Could you print every record below exactly as it appears?

=-=-=-=-=

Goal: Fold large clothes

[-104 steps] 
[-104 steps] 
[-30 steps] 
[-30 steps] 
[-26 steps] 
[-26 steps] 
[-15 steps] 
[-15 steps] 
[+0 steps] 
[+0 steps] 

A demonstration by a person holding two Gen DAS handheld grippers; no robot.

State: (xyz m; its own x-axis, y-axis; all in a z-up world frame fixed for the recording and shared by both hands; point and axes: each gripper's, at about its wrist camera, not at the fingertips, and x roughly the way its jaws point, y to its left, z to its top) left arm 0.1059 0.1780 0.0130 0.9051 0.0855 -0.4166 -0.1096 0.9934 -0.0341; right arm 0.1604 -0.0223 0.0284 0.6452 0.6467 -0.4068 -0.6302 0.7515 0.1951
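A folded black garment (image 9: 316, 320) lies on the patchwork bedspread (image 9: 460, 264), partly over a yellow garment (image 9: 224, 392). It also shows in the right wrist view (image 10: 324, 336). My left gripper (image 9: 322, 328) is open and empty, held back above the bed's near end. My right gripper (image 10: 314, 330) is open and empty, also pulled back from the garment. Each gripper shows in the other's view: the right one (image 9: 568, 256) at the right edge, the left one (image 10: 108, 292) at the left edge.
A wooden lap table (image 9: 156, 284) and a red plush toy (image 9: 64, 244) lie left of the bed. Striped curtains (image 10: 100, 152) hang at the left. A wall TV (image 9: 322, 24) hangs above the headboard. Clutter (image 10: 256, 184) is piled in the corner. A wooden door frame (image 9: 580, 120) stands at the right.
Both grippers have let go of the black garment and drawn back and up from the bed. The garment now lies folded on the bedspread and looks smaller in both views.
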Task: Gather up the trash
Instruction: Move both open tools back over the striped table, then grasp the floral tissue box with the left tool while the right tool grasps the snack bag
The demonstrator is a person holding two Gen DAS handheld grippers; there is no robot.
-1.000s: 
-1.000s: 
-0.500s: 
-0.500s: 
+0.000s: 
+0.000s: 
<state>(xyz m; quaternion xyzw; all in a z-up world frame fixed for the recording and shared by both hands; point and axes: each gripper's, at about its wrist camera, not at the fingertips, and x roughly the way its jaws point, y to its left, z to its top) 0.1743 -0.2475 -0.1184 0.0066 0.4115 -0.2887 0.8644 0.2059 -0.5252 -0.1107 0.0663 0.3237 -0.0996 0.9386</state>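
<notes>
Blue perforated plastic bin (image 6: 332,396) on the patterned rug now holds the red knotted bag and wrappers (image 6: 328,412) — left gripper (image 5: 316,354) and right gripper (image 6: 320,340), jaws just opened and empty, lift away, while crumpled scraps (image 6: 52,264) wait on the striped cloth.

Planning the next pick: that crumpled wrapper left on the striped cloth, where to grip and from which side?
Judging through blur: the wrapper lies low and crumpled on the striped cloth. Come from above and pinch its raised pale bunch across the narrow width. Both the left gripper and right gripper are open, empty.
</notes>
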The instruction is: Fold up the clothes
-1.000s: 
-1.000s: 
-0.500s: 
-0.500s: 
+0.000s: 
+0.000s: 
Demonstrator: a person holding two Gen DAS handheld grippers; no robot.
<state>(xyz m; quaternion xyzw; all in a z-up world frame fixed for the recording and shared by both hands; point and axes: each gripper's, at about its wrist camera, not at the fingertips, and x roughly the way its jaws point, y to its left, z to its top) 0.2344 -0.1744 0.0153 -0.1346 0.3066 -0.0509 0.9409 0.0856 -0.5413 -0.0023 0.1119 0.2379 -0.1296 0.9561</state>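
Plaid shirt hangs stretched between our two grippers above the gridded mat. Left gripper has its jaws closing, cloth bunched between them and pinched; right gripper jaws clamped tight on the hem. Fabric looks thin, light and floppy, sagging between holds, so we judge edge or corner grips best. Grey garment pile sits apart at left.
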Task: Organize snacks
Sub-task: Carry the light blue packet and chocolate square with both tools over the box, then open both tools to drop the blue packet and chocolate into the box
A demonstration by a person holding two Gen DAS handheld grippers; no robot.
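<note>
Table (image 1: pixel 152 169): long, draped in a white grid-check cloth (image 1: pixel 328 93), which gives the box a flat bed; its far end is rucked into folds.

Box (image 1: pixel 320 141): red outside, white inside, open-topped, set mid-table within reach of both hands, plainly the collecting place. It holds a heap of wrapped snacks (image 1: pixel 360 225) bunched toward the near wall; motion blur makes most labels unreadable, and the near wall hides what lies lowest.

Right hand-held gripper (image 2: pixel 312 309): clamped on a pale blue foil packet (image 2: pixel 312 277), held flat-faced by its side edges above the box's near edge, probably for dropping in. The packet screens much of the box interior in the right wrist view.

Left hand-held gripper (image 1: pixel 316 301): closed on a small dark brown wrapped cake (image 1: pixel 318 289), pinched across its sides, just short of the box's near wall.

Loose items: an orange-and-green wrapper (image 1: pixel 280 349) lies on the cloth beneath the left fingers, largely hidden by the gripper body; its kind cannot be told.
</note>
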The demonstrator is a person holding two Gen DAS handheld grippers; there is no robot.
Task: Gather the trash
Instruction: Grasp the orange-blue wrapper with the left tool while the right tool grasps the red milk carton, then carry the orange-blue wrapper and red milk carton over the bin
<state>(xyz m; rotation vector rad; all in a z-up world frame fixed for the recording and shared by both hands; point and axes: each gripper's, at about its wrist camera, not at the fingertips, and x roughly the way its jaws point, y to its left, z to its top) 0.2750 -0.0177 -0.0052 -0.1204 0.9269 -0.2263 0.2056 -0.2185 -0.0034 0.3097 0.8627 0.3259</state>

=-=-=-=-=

- [TASK RESULT]:
Goal: Fold large clothes

[-104 steps] 
[-104 steps] 
[-30 steps] 
[-30 steps] 
[-26 steps] 
[-26 steps] 
[-15 steps] 
[-15 steps] 
[+0 steps] 
[+0 steps] 

A demonstration by a person holding two Gen DAS handheld grippers; no robot.

State: (xyz m; its own x-axis, y-axis; all in a z-up world frame fixed for the recording and shared by both hands; point and axes: each gripper's, at about its wrist camera, not at the fingertips, and x roughly the way its jaws point, y to its left, z to its top) left arm 0.1059 0.1780 0.0130 0.9051 0.0855 -0.4166 -0.1096 0.9934 -0.0341; right arm 0.1604 -0.0223 0.0284 0.6452 0.6467 -0.4068 -0.6302 0.7515 0.1951
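A folded black garment (image 9: 316, 320) lies on the patchwork bedspread (image 9: 460, 264), partly over a yellow garment (image 9: 224, 392). It also shows in the right wrist view (image 10: 324, 336). My left gripper (image 9: 322, 328) is open and empty, held back above the bed's near end. My right gripper (image 10: 314, 330) is open and empty, also pulled back from the garment. Each gripper shows in the other's view: the right one (image 9: 568, 256) at the right edge, the left one (image 10: 108, 292) at the left edge.
A wooden lap table (image 9: 156, 284) and a red plush toy (image 9: 64, 244) lie left of the bed. Striped curtains (image 10: 100, 152) hang at the left. A wall TV (image 9: 322, 24) hangs above the headboard. Clutter (image 10: 256, 184) is piled in the corner. A wooden door frame (image 9: 580, 120) stands at the right.
Both grippers have let go of the black garment and drawn back and up from the bed. The garment now lies folded on the bedspread and looks smaller in both views.
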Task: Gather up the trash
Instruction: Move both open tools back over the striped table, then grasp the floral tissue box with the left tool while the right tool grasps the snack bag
The demonstrator is a person holding two Gen DAS handheld grippers; there is no robot.
-1.000s: 
-1.000s: 
-0.500s: 
-0.500s: 
+0.000s: 
+0.000s: 
<state>(xyz m; quaternion xyzw; all in a z-up world frame fixed for the recording and shared by both hands; point and axes: each gripper's, at about its wrist camera, not at the fingertips, and x roughly the way its jaws point, y to its left, z to its top) 0.1743 -0.2475 -0.1184 0.0066 0.4115 -0.2887 0.8644 0.2059 -0.5252 -0.1107 0.0663 0.3237 -0.0996 0.9386</state>
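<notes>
Blue perforated plastic bin (image 6: 332,396) on the patterned rug now holds the red knotted bag and wrappers (image 6: 328,412) — left gripper (image 5: 316,354) and right gripper (image 6: 320,340), jaws just opened and empty, lift away, while crumpled scraps (image 6: 52,264) wait on the striped cloth.

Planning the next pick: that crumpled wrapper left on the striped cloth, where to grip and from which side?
Judging through blur: the wrapper lies low and crumpled on the striped cloth. Come from above and pinch its raised pale bunch across the narrow width. Both the left gripper and right gripper are open, empty.
</notes>
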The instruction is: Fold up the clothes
-1.000s: 
-1.000s: 
-0.500s: 
-0.500s: 
+0.000s: 
+0.000s: 
Demonstrator: a person holding two Gen DAS handheld grippers; no robot.
<state>(xyz m; quaternion xyzw; all in a z-up world frame fixed for the recording and shared by both hands; point and axes: each gripper's, at about its wrist camera, not at the fingertips, and x roughly the way its jaws point, y to its left, z to its top) 0.2344 -0.1744 0.0153 -0.1346 0.3066 -0.0509 0.9409 0.0856 -0.5413 -0.0023 0.1119 0.2379 -0.1296 0.9561</state>
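Plaid shirt hangs stretched between our two grippers above the gridded mat. Left gripper has its jaws closing, cloth bunched between them and pinched; right gripper jaws clamped tight on the hem. Fabric looks thin, light and floppy, sagging between holds, so we judge edge or corner grips best. Grey garment pile sits apart at left.
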Task: Organize snacks
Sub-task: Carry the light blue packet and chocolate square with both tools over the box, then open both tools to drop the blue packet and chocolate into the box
A demonstration by a person holding two Gen DAS handheld grippers; no robot.
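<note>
Table (image 1: pixel 152 169): long, draped in a white grid-check cloth (image 1: pixel 328 93), which gives the box a flat bed; its far end is rucked into folds.

Box (image 1: pixel 320 141): red outside, white inside, open-topped, set mid-table within reach of both hands, plainly the collecting place. It holds a heap of wrapped snacks (image 1: pixel 360 225) bunched toward the near wall; motion blur makes most labels unreadable, and the near wall hides what lies lowest.

Right hand-held gripper (image 2: pixel 312 309): clamped on a pale blue foil packet (image 2: pixel 312 277), held flat-faced by its side edges above the box's near edge, probably for dropping in. The packet screens much of the box interior in the right wrist view.

Left hand-held gripper (image 1: pixel 316 301): closed on a small dark brown wrapped cake (image 1: pixel 318 289), pinched across its sides, just short of the box's near wall.

Loose items: an orange-and-green wrapper (image 1: pixel 280 349) lies on the cloth beneath the left fingers, largely hidden by the gripper body; its kind cannot be told.
</note>
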The demonstrator is a person holding two Gen DAS handheld grippers; there is no robot.
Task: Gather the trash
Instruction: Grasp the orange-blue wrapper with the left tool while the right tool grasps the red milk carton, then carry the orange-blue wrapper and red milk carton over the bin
<state>(xyz m; rotation vector rad; all in a z-up world frame fixed for the recording and shared by both hands; point and axes: each gripper's, at about its wrist camera, not at the fingertips, and x roughly the way its jaws point, y to its left, z to its top) 0.2750 -0.0177 -0.0052 -0.1204 0.9269 -0.2263 0.2056 -0.2185 -0.0034 0.3097 0.8627 0.3259</state>

For this exercise, nothing more remains to be done.